I visualize the alpha ramming into my fender and stranding me. So instead, I press into the horn—lightly at first, then with the whole of my palm when the herd fails to respond. I lay into the sound, and it stirs only the birds nesting in the surrounding evergreens.

A particularly large ram stares at me, horns wound into a rutted spiral, rectangular pupils unmoving. It’s so still that, if not for its breath made visible by the cold, one might think it were taxidermied.

I call the office in Coeur d’Alene. My boss, Helena, tells me to wait it out and that she is very busy and maybe she should have sent someone who could handle this better.

I will wait, I say. I will get it done. I will get the signature and I will send it to Boise using the first fax machine I can find. I’m capable. I hang up and toss my phone onto the passenger seat where it bounces into the footwell full of empty fast food cardboard clamshells and a few unopened quarts of 5W-30. If this job sticks, I will buy a new car. Well, a car less used than this one.

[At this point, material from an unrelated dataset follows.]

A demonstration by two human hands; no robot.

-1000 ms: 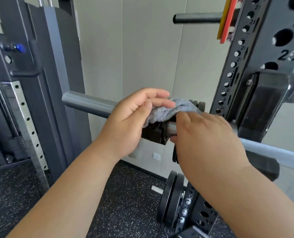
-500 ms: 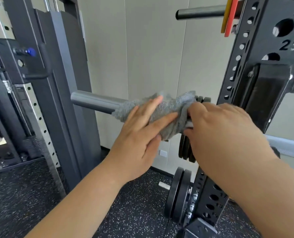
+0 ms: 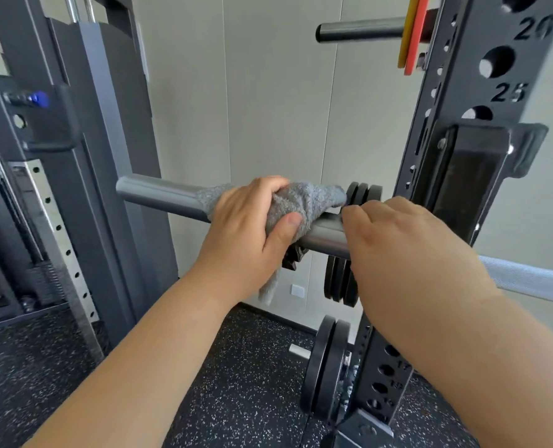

I push my glasses up and pinch the bridge of my nose, but then immediately force my hands back onto the steering wheel. Avoid touching your face is the first thing listed on the preventative measures pamphlet I am to give to Sheila Abercrombie.

“Into her hands, no exceptions,” the woman behind the plexiglass at the office told me. She slid a manila envelope across the counter, making sure her fingers were safely back on her keyboard before I took the packet and slotted it into my oversized purse. Her mask—white cloth with purple stars—moved rhythmically as she chewed gum. “If she’s not there you go back the next day.”

“And if she’s not there again?” I asked.

“Guess.”

My boss flagged me down on my way out of the office. I moved to sit across from her but she reminded me to stand in the doorway, to distance. She’d only need a minute, anyway.

“Do you own a white coat?” she asked.

“Excuse me?”

“Like a doctor’s coat.”

I told her I didn’t. We were public health officers, not physicians.

“Maybe borrow one then. A clipboard, too. Look official.”

“Are we not official?” I read the name placard on her desk: Helena Query, MPH, Associate Regional Director.

“It just helps, especially out in the sticks. And you will be out in the sticks.”

She told me to log my mileage and instructed me to take a stack of generic Idaho Department of Health and Welfare business cards, since mine wouldn’t arrive for another month. The thought of seeing my name—Jennifer Dalal, Epidemiologist I—printed on them terrifies me.

Van Dyke texts again, telling me to not accidentally hurt any of the goats. They’re protected, he says. Last thing the Department needs is more bad press. Recent opinion pieces in the Idaho Statesman have accused us of “deadly inaction,” citing our slow pace at contacting those often underserved.

I could feel the implied severity behind Helena’s words: Think of the Department. Don’t fuck this up.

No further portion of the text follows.